** About this exercise **
Every line of the material that mentions the word "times" should be copied out.
- Opening Delimiter -
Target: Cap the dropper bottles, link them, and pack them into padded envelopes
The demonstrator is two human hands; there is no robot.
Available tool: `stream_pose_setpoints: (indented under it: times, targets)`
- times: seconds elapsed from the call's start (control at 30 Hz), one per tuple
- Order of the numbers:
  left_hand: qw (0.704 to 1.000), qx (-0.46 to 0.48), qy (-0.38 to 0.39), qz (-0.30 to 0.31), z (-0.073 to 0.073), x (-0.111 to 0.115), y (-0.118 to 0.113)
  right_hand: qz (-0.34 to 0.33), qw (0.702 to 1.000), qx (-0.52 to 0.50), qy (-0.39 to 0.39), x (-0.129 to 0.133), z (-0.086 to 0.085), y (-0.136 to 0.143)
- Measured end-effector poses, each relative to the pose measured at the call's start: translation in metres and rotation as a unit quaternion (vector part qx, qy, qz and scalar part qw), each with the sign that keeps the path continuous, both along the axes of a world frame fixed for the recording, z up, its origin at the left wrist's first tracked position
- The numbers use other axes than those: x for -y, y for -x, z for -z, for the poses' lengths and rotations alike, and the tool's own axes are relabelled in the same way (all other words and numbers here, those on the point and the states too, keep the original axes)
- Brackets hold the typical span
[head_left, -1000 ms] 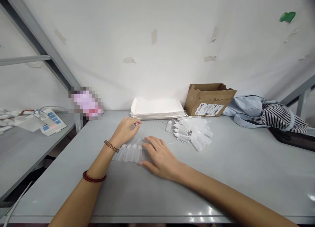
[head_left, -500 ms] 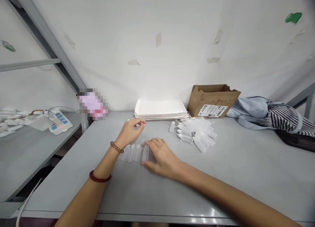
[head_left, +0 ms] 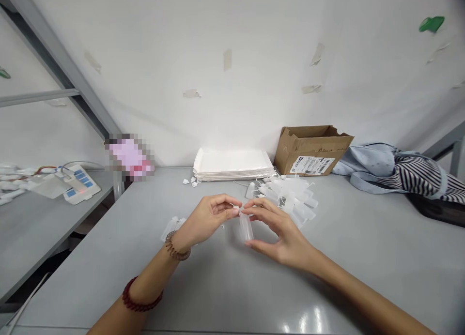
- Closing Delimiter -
** Task result **
Available tool: `stream_pose_setpoints: (indented under it: times, targets)`
- times: seconds elapsed from the call's start (control at 30 Hz), one per tuple

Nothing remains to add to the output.